Speaker: Ilya Sutskever
Event: NeurIPS 2024
Ilya Sutskever:
I want to thank the organizers for choosing our paper for this award. It was very nice, and I also want to thank my incredible co-authors and collaborators: Oriol Vinyals and Quoc Le, who stood right before you a moment ago.
What you have here is an image, a screenshot from a similar talk 10 years ago at NeurIPS in 2014 in Montreal. It was a much more innocent time. Here we are, shown in the photos—this is the “before” and here’s the “after,” by the way. Now we’re more experienced, hopefully wiser.
I’d like to talk a little bit about the work itself and maybe give a 10-year retrospective on it, because a lot of the things in this work were correct, but some not so much. We can review them and see what happened and how it gently flowed to where we are today.

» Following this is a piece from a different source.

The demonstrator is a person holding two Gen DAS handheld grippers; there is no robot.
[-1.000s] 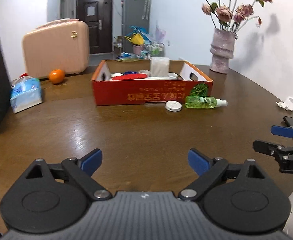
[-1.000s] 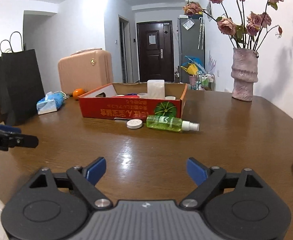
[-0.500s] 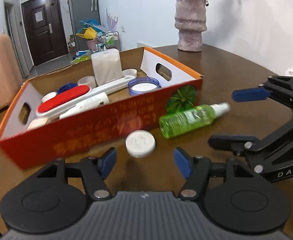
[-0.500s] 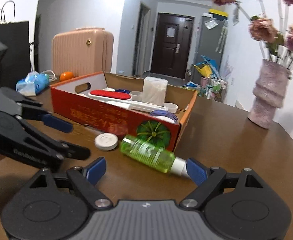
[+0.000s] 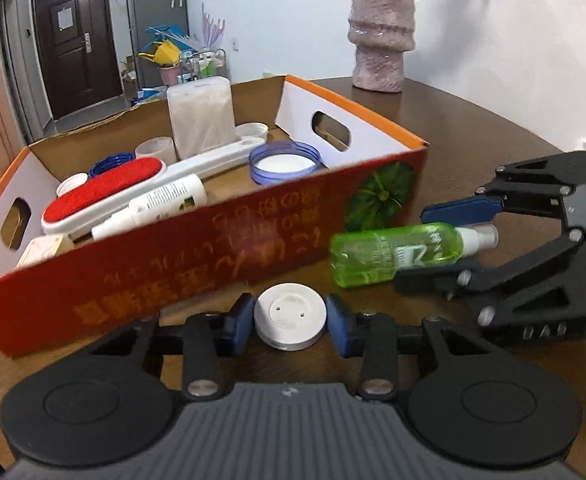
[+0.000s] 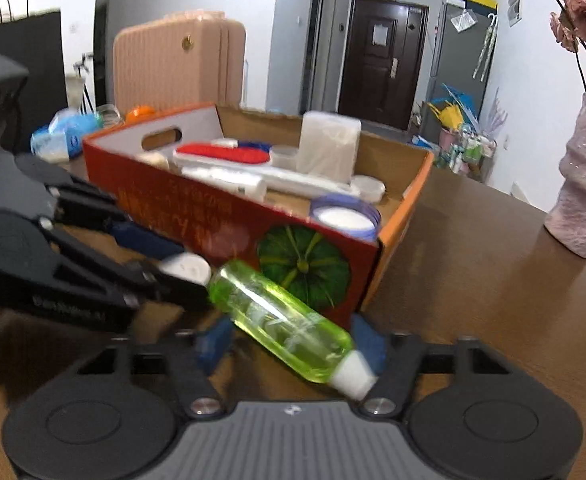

Let’s begin by talking about what we did. The way we’ll do it is by showing slides from the same talk 10 years ago. The summary of what we did is the following three bullet points:
- It’s an autoregressive model trained on text.
- It’s a large neural network.
- It’s a large dataset.
That’s it. Now let’s dive into the details a little bit more.
This was a slide from 10 years ago. Not too bad: the “Deep Load Hypothesis.” What we said here is that if you have a large neural network with 10 layers, then it can do anything that a human being can do in a fraction of a second. Why did we have this emphasis on things human beings can do in a fraction of a second? Why this specifically?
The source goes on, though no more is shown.